• [Exercise] Could you repeat the data word for word while skipping the pictures?

• [Material provided]
··········

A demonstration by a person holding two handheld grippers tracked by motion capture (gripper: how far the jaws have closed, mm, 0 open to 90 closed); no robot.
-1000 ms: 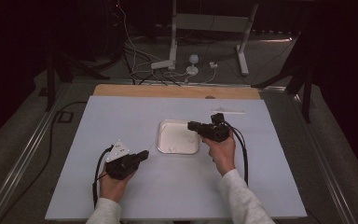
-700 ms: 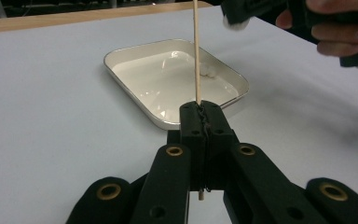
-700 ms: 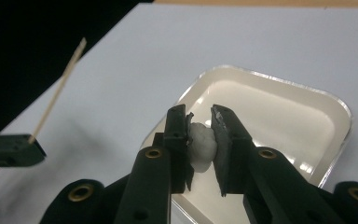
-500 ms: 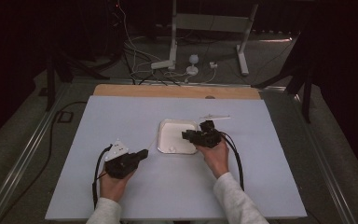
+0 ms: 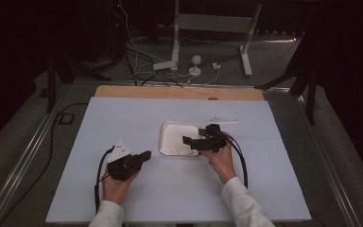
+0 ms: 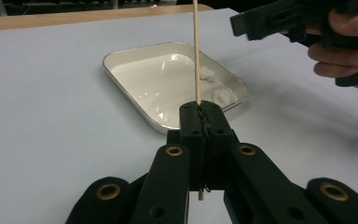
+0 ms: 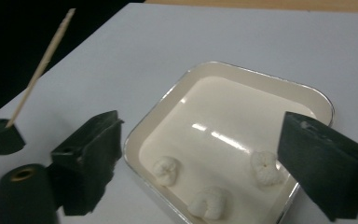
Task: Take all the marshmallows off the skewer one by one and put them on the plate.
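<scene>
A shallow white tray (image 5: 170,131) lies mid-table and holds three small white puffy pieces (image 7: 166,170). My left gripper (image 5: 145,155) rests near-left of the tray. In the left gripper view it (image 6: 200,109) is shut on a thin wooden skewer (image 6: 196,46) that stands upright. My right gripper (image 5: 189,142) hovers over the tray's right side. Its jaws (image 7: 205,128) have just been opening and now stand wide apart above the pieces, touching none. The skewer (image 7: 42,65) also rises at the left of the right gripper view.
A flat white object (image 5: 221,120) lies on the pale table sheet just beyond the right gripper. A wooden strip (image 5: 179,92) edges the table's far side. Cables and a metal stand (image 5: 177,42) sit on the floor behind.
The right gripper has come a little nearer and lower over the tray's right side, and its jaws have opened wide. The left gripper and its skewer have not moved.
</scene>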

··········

• [Solution below]
A demonstration by a person holding two handheld grippers tracked by motion capture (gripper: how far the jaws have closed, mm, 0 open to 90 closed); no robot.
-1000 ms: 
-700 ms: 
-700 ms: 
-500 ms: 
+0 ms: 
+0 ms: 
+0 ms: 
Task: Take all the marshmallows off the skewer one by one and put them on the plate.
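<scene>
A shallow white tray (image 5: 170,131) lies mid-table and holds three small white puffy pieces (image 7: 166,170). My left gripper (image 5: 145,155) rests near-left of the tray. In the left gripper view it (image 6: 200,109) is shut on a thin wooden skewer (image 6: 196,46) that stands upright. My right gripper (image 5: 189,142) hovers over the tray's right side. Its jaws (image 7: 205,128) have just been opening and now stand wide apart above the pieces, touching none. The skewer (image 7: 42,65) also rises at the left of the right gripper view.
A flat white object (image 5: 221,120) lies on the pale table sheet just beyond the right gripper. A wooden strip (image 5: 179,92) edges the table's far side. Cables and a metal stand (image 5: 177,42) sit on the floor behind.
The right gripper has come a little nearer and lower over the tray's right side, and its jaws have opened wide. The left gripper and its skewer have not moved.
</scene>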

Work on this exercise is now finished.